Re: BUG #4958: Stats collector hung on WaitForMultipleObjectsEx while attempting to recv a datagram

From: Nikhil Sontakke <nikhil(dot)sontakke(at)enterprisedb(dot)com>
To: Magnus Hagander <magnus(at)hagander(dot)net>
Cc: Alvaro Herrera <alvherre(at)commandprompt(dot)com>, Luke Koops <luke(dot)koops(at)entrust(dot)com>, pgsql-bugs(at)postgresql(dot)org
Subject: Re: BUG #4958: Stats collector hung on WaitForMultipleObjectsEx while attempting to recv a datagram
Date: 2009-08-03 13:47:17
Message-ID: a301bfd90908030647l350f6348ne1231bb9fd113280@mail.gmail.com
Views: Raw Message | Whole Thread | Download mbox | Resend email
Thread:
Lists: pgsql-bugs

Hi,

>>
>>
>>> ntdll.dll!NtWaitForMultipleObjects+0xc
>>> kernel32.dll!WaitForMultipleObjectsEx+0x11a
>>> postgres.exe!pgwin32_waitforsinglesocket+0x1ed
>>> postgres.exe!pgwin32_recv+0x90
>>> postgres.exe!PgstatCollectorMain+0x17f
>>> postgres.exe!SubPostmasterMain+0x33a
>>> postgres.exe!main+0x168
>>> postgres.exe!__tmainCRTStartup+0x10f
>>> kernel32.dll!BaseProcessStart+0x23
>>
>> I have seen this problem too.  The process seems stuck for no good
>> reason.  I wondered at the time if it could be a kernel issue.  I
>> remember trying to send some data to the collector to verify whether
>> it'd wake up, but no luck.  (I mean I couldn't find a way to do it on
>> Windows).
>
> I have seen this as well, but only in cases where there has been
> broken firewall software or such things involved.
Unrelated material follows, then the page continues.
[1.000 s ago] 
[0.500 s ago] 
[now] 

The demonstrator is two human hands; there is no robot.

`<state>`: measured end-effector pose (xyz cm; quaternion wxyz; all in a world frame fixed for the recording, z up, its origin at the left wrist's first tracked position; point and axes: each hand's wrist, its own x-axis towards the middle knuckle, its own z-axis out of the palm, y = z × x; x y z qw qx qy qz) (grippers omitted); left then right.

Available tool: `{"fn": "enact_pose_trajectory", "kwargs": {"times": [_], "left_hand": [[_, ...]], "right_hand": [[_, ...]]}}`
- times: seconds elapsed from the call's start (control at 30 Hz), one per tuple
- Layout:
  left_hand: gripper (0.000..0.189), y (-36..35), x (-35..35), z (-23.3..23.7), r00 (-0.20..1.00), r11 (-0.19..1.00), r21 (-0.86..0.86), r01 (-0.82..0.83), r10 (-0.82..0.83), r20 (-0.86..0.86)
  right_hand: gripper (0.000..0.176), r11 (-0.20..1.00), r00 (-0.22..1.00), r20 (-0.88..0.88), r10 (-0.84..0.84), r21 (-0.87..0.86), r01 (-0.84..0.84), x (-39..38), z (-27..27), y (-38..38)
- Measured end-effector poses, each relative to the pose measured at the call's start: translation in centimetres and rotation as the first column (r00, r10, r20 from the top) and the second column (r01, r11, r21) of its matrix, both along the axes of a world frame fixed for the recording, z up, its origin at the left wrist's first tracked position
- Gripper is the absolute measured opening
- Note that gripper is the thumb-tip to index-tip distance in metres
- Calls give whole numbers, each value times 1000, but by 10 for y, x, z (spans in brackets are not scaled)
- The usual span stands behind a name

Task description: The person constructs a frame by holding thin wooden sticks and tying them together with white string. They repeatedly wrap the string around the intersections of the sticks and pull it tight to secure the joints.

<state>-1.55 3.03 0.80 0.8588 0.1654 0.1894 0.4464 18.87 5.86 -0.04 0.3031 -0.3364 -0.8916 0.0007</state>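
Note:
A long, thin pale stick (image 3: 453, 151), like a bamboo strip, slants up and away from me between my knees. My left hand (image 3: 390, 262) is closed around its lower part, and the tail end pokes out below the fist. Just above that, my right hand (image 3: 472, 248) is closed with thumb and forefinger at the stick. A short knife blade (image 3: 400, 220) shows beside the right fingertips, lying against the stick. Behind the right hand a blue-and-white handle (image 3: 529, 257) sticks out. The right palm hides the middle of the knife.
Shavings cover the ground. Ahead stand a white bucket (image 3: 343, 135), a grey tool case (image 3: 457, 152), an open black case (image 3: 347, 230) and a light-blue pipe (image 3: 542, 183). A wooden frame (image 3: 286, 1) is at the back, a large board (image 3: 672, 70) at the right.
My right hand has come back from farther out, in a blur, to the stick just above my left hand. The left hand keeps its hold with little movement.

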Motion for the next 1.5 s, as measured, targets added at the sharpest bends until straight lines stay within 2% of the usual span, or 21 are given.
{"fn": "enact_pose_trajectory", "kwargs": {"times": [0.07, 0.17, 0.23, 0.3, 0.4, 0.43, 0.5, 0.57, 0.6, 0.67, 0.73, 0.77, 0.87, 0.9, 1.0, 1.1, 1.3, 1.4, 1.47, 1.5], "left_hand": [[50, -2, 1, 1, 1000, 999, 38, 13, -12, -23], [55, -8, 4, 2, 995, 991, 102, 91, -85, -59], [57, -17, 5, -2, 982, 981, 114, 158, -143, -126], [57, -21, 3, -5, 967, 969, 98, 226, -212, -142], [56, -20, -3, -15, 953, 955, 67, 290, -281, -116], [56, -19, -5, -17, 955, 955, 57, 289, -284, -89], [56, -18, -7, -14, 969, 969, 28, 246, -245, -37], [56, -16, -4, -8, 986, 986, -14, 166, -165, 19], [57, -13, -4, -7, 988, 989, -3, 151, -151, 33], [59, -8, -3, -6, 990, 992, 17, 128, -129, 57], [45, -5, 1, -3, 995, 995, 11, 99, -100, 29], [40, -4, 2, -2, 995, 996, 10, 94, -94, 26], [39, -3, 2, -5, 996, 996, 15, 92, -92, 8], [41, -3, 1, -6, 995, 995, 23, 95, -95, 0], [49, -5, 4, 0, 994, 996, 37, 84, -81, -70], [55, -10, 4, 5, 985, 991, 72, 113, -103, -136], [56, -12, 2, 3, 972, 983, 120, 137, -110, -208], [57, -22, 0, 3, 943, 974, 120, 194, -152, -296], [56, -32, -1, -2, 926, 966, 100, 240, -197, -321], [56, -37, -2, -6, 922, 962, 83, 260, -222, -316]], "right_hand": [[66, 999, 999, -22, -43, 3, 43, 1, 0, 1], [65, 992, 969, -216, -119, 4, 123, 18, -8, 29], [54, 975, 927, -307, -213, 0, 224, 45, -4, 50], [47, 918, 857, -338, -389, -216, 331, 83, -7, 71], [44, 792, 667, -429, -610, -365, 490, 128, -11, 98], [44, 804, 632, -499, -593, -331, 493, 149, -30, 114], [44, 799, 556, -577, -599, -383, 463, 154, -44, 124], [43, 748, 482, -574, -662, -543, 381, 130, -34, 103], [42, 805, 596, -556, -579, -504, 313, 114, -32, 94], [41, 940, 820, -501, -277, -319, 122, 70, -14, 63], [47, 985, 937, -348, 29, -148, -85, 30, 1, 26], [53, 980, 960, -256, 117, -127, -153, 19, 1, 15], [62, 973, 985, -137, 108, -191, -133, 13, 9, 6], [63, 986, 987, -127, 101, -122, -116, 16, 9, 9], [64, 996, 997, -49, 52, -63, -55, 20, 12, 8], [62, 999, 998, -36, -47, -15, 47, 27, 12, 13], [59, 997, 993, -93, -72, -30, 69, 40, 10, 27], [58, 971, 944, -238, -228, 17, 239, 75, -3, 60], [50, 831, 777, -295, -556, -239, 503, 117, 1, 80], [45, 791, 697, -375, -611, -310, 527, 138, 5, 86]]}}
I have seen a couple
> of reports from the field though.
>
> Anyway, this really is a should-never-happen thing. As soon as a new
> packet is sent in, WaitForMultipleObjectsEx() should return right
> away. And given that backends regularly send packets over, it
> shouldn't be an issue even if we miss one...
>

And this fact should lend credence to Alvaro's (as well as mine)
suspicions that it seems to be a Windows kernel issue.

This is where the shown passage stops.